Adtranz schließt Werke in der Schweiz

Nationale Präferenzen

Kalt pfeift der globale Wind durch das einst so gemütliche Alpenland, seit der Wettkampf der Standorte auch die Schweiz erwischt hat. Im November gab der internationale Bahntechnik-Konzern Adtranz bekannt, dass er seine Schweizer Werke in Zürich-Oerlikon und in Pratteln im Kanton Basel-Land nicht mehr weiterführen wolle.

Insgesamt 710 Stellen sind nun von den Schließungen bedroht. Entsprechend heftig waren die Reaktionen. Den Massendemonstrationen schloss sich in Pratteln fast die gesamte Kantonsregierung an. Das Vorgehen der Unternehmensführung sei übelster »Wildwest-Kapitalismus«, kritisierten Politiker. Zustimmung zu den Protesten kam selbst von Arbeitgeberseite. Die Schweizerischen Bundesbahnen wurden dazu aufgefordert, keine Züge mehr bei der Adtranz zu kaufen.

Wenn es um den Standort Schweiz geht, ist man sich einig. Denn die Schließungen der Adtranz-Werke in der Schweiz werden hier vor allem auf die nationalen Präferenzen der deutschen Firmenleitung zurückgeführt. Die Neue Zürcher Zeitung kritisiert, dass die »Adtranz profitable Schweizer Betriebe schliessen und statt dessen sanierungsbedürftige deutsche ausbauen will« und vermutet, das deutsche Management habe »hier eher national denn global agiert«. Tatsächlich hatte noch Karre Vagner, der dänische Vorgänger des jetzigen Konzernchefs versucht, die defizitären deutschen Werke zu sanieren und war dabei auf erbitterten Widerstand gestoßen.

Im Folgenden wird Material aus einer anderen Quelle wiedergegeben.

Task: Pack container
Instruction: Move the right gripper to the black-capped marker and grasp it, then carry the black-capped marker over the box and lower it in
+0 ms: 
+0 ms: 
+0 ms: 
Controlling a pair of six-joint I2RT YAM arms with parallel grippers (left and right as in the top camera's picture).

Doch Entlassungen sind nicht nur in der Schweiz zu erwarten. Seit der Gründung von Adtranz 1996 durch die Zusammenlegung der Bahntechnik-Aktivitäten von ABB und DaimlerChrysler hat der Konzern hohe Verluste. Die Überkapazitäten in der Branche haben viele Gründe: Rasante Produktionsfortschritte gehören ebenso dazu wie ein erhöhter Wettbewerbsdruck durch Liberalisierungen. Staatliche Verkehrsbetriebe leiden zunehmend unter Finanzproblemen, während private Träger sich mit hohen Investitionen zurückhalten.

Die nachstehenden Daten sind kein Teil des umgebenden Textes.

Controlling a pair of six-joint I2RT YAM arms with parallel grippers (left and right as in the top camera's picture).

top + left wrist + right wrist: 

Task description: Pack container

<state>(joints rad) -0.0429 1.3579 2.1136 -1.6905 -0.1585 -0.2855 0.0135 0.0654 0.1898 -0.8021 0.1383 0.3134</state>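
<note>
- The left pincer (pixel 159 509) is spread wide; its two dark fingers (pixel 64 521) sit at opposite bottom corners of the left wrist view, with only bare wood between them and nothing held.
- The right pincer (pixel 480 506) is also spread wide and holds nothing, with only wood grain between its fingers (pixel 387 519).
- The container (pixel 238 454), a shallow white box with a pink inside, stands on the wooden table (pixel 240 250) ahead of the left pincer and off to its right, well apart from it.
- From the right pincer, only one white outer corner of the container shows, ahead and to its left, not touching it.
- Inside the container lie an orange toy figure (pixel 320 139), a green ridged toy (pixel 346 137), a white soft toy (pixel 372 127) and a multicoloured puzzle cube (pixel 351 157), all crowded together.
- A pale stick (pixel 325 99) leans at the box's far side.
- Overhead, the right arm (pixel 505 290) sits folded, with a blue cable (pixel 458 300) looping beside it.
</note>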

Adtranz-Chef Rolf Eckrodt will dem nun mit drastischen Kürzungen entgegentreten. In einem Restrukturierungsprogramm sollen neben den Werken in der Schweiz auch Standorte in den USA, Norwegen, Portugal und Deutschland stillgelegt werden. Insgesamt 3 000 Stellenkürzungen sind geplant.

Entlassen wird international, protestiert dagegen national. Wie in der Schweiz kam es auch in Nürnberg zu massiven Protesten, als die Pläne der Konzernleitung bekannt wurden. Die zum Teil 150 Jahre alten Nürnberger Produktionsstätten sollen komplett dicht gemacht werden: Alle 850 Beschäftigten würden dann ihre Arbeit verlieren. Mit zeitweiligen Streiks, Demonstrationen und einer Lichterkette sollte der eigene Standort verteidigt werden: »Hände weg von Nürnberg!« Dass auch in anderen Ländern Entlassungen bei Adtranz bevorstehen, ist zweitrangig. Von Solidarität ist wenig zu spüren. Zwar will der Europäische Betriebsrat eine gemeinsame Strategie festlegen. Doch »jedem liegt das eigene Portemonnaie am nächsten«, wie der Schweizer Betriebsrat Peter Goetz resigniert gegenüber der Schweizer Wochenzeitung bilanzierte. Die Chancen, effektiv gegen einen internationalen Konzern vorzugehen, der die Standorte gegeneinander ausspielt, seien sehr gering.